After the reset_heap is called in the set_video function, the store_mode_params is called. store_mode_params stores video mode parameters in the include/uapi/linux/screen_info.h header file.

The store_mode_params function starts with a call to the store_cursor_position function, which gets information about the cursor and stores it in the orig_x and orig_y fields of the boot_params,screen_info structure.

After store_cursor_position is executed, store_video_mode is called and gets the current video mode and stores it in boot_params.screen_info.orig_video_mode . Then store_mode_params checks the current video mode and sets the video_segment .

After setting up the address of the video segment, the font size needs to be stored in boot_params.screen_info.orig_video_points .

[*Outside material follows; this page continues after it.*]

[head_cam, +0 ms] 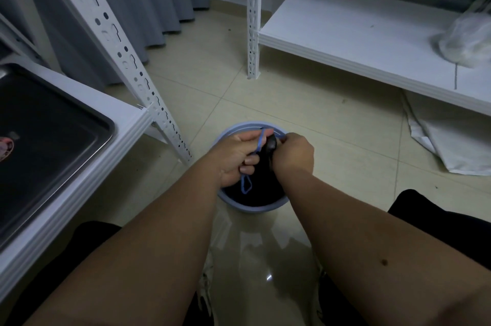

Finally, we get the number of columns and rows and store them in boot_params.screen_info.orig_video_col and boot_params.screen_info.orig_video_lines .

store_mode_params is finished.

Then we get the save_screen function, which saves the screen to the heap.

Call probe_cards at the arch/x86/boot/video-mode.c source code file. video_cards is just a memory address where all card_info structures are placed in this segment.

Setup Video Mode and transition to long mode

32-bit entry point
Reload segments (If needed)
Stack setup
CPU Verification
Calculate the relocation address
Reload segments (If needed)
Prepare to enter long mode
Long mode
Early page table initialization
Transition to 64-bit mode

The computer sets up your computer hardware so that the software can be properly displayed on your screen. It prepares for the transition into protected mode.

It sets up the Interrupt Descriptor Table, which describes interrupt handlers etc. The IDT is not actually installed yet. It is just set up with a pointer to the address.

The Global Descriptor Table is set up and then the actual transition into protected mode happens. The computer starts at the 32-bit entry point. You may have to reload the segments.

Set up the stack and verify the CPU. Reload the segments. Calculate the relocation address. Prepare for entering long mode. Long mode is the native format for x86-64 processors.

The computer now has 8 additional registers to work with and can use 64-bit words, in addition to all the 32-bit functions.

And then the transition to 64-bit mode is finally completed.